There looked like upside-down crosses on many children; he cut three sixes on his forearm on Billy’s body.
When the police and paramedics arrived on the scene, Billy had dropped the Swiss Army Knife. He also dropped the pocket watch; the glass had broken on its face, and the hands had stopped at 13:13. All of the wounded children were taken to the hospital for attention, including Billy; Billy was the only one who saw a psychologist immediately.
Weeks went by before anyone could make sense of Billy’s actions. The police officer on scene delivered the belongings from the location to Billy’s home one evening. The parents gave the Swiss Army Knife wrapped in the pocket watch to the psychologist; Dr. Jillenhall’s office thought it would help Billy.
On the day Dr. Jillenhall produced the watch during a therapy session, Billy took one look at the items and screamed, ’No, please, get it away from me. I cannot go through that again; I hate William. I am finally Billy again!” As Dr. Jillenhall removed the items from Billy’s sight, she did not appreciate the whole brevity of the situation. Still, she knew these items were no longer suitable for Billy. She led the conversation by asking, “When you said you hated William, who is William? Billy took a pen and paper and drew a picture of a boy like him, only with fangs and horns resembling a beast, who had a Swiss Army Knife and a pocket watch illustrating loud ticking. When he completed the drawing, he put the pen down and pushed the paper toward Dr. Jillenhall. Billy said nothing, but his face looked scared. Dr. Jillenhall said in her kindest voice, “William looks like a terrible monster to me. Is that who was responsible for cutting you and the others in the schoolyard that day? Billy, who was pale now, nodded yes. He was relieved, and thankful someone had figured out what he could not understand and not articulate. With his last little bit of strength, Billy asked, “Is that why I could not sleep for so many nights and saw so many visions of children being slashed up? Dr. Jillenhall asked Billy, “Do you remember if these problems began when you acquired the pocket watch and the Swiss Army Knife? But Billy was troubled by the breakthrough session and what was discussed.

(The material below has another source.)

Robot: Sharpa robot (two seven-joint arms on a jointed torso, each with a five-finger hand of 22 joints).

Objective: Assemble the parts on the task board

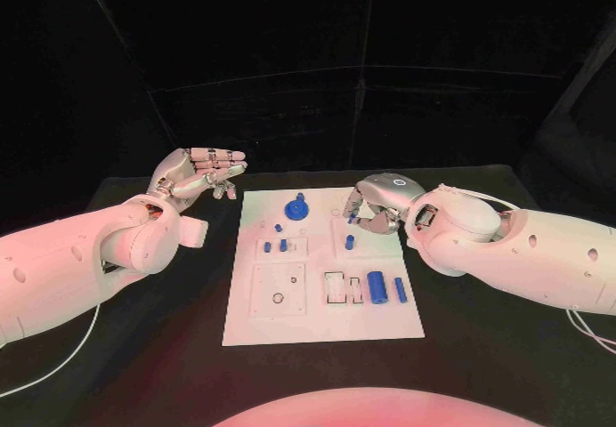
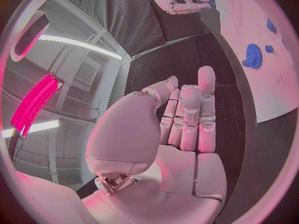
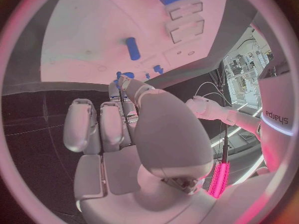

Dr. Jillenhall suggested that Billy go home and have some fun, perhaps call some friends and see if they want to play a game with him. Dr. Jillenhall was still speaking as Billy stood, alerting her to Billy wishing to go home.
When Billy got home, he called three friends, who came over to go for a bike ride. Billy was back to being Billy and happier than ever. It seemed that Billy had long forgotten about the pocket watch and Swiss Army Knife since leaving them in the capable hands of Dr. Jillenhall.

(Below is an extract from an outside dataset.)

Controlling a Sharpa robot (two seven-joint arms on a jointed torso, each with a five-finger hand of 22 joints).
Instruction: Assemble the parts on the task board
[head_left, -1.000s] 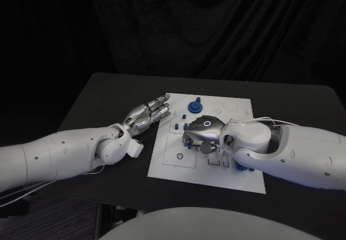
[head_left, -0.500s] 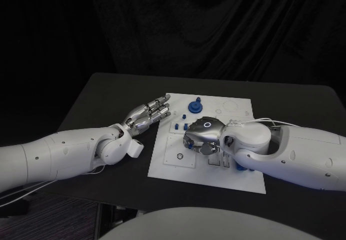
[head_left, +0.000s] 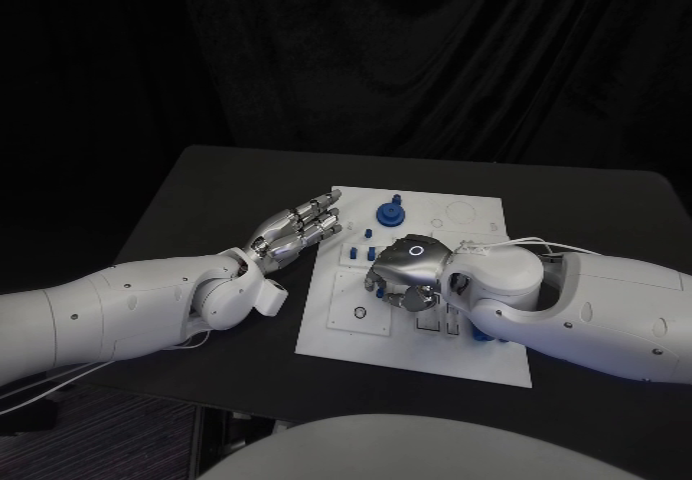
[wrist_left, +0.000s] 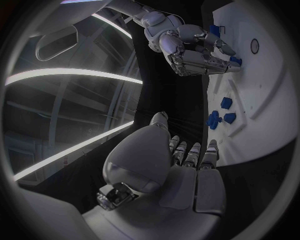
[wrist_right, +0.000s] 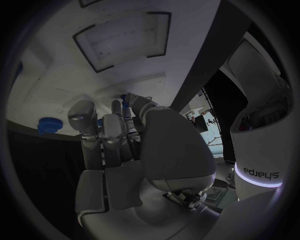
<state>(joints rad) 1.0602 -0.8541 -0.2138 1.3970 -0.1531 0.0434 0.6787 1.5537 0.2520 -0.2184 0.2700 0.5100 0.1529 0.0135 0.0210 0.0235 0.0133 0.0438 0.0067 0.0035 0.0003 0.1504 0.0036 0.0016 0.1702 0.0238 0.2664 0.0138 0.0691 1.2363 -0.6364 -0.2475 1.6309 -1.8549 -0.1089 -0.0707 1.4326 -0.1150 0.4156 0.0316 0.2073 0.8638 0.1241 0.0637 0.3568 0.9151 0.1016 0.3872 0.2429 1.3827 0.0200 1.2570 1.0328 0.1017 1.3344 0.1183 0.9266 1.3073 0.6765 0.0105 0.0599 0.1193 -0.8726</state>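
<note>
Right robot hand (head_left: 407, 270): above the middle of the board (head_left: 346, 335), fingers curled down on small blue parts (wrist_left: 215, 31); whether it grasps one, I cannot tell.
Left robot hand (head_left: 296, 228): released, fingers straight, at the board's left edge.
Blue knob (head_left: 389, 212): stands beyond the right robot hand.
Surface (head_left: 216, 190): black.

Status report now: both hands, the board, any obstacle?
Left hand open, fingers straight, at the task board's left edge. Right hand curled down over the board's middle; whether it holds a part, cannot tell. No obstacle seen.
</note>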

Later that week, Dr. Jillenhall noticed the pocket watch and Swiss Army Knife in her office and decided to take them to the pawnshop. The owner told Dr. Jillenhall the items looked good but that he could only pay her $10.00 for the watch but $50.00 for the Swiss Army Knife. She looked at him happily and said, “sold!”
As she walked out of the store and was crossing the street, she saw Billy and three of his buddies riding their bikes heading out of town; she smiled from ear to ear.